One of the main questions of this study was asking employees the reasons that they are looking for different employment within the next 12 months. It was found that an average 1/5th of employees wanted to leave the company for reasons such as:
- Lack of career progress
- New opportunities
- Dissatisfaction with supervisor or manager
- Lack of challenge
- No bonus or incentives
- Compensation increases
- No job security
- Excessive workload
- No trust
- Reduced or inadequate benefits
These are some of the many reasons that a person would leave their current position. This study doesn’t even include those employees that are discharged from their positions. From these reasons, only two of the listed issues above involved the direct compensation of employees. To me, this is explained best by Mr. Skoskopf, he says, “Pay is important, but executives underestimate the importance of promotion and job advancement.”
What Does Turnover Cost?
The importance of retention is even more apparent when studying the impact of turnover in different industries.

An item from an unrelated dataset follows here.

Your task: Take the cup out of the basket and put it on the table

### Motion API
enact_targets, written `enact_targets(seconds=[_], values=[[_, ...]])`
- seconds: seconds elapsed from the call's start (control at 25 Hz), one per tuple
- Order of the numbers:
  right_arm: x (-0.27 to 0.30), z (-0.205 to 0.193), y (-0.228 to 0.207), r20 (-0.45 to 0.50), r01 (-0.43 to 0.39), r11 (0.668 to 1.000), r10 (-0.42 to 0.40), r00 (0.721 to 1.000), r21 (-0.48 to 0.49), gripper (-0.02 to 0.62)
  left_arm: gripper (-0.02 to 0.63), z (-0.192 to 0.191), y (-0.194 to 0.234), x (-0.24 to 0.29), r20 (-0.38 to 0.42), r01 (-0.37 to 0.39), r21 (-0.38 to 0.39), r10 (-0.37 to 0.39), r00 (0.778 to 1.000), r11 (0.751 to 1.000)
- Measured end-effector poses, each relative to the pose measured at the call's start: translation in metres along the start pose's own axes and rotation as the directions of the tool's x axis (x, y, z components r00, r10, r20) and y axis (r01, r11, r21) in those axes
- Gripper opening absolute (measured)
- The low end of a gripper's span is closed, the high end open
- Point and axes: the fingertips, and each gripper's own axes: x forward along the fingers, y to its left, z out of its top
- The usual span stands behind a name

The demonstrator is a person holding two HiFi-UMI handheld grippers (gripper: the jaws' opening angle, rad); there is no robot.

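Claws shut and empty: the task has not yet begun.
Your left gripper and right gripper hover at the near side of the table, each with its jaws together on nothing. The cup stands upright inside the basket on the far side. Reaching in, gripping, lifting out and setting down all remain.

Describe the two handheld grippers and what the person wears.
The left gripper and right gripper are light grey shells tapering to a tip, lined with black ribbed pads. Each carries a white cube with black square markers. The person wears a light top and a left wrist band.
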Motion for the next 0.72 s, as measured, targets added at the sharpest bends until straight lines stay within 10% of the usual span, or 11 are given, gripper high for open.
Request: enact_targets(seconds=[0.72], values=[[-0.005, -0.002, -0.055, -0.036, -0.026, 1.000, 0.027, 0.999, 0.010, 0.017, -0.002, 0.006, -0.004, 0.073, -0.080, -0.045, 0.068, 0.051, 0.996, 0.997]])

Dick Finnigan, the author of Rethinking Retention in Good Times and Bad and a recovery HR director who has solved disengagement and turnover across 6 continents explains in his book the financial effects of turnover.
“Turnover costs companies 12%- 40% of pre- tax income, costs shareholders 38% in additional value in just four high-turnover industries, and annually costs $25 billion annually.”
Kerry Westenskow, vice president of Utah-based Your Employment Solutions, states that basic turnover in the staffing world costs about 1 and ½ times a persons wage from the time the position is open to when the next employee is done training.
The HR Director of Your Employment Solutions Alison Evans has put together a list of cost caused by turnover for one person that range from vacancy costs, replacement costs, separation costs, and training costs. The model she created shows that with a manager making $12 an hour employing someone who makes $10 an hour can cost upwards of $2000 to simply rehire an employee.
How To Up Retention Rates
Despite all the challenges that companies face in trying to stay away from high turnover, Dick Finnigan believes that supervisors and executives can have a huge impact on these rates. He explains that, “Employees quit jobs because they can, they stay for things they get uniquely from supervisors, and the relationships that supervisors make with employees drive retention or turnover.” He continues by simply and effectively stating, “If you have a turnover problem, look first to your managers.”
Turnover in the staffing world is a constant. It’s like a flowing river that can’t be stopped. If we throw pebbles at it and try to solve our problems with small changes, the flow will continue as before. However, if we analyze this river and place strategic walls in the right places, we can reduce and in some cases stop the constant flow. Putting strategies into practice we can improve our retention rates and save both time and money.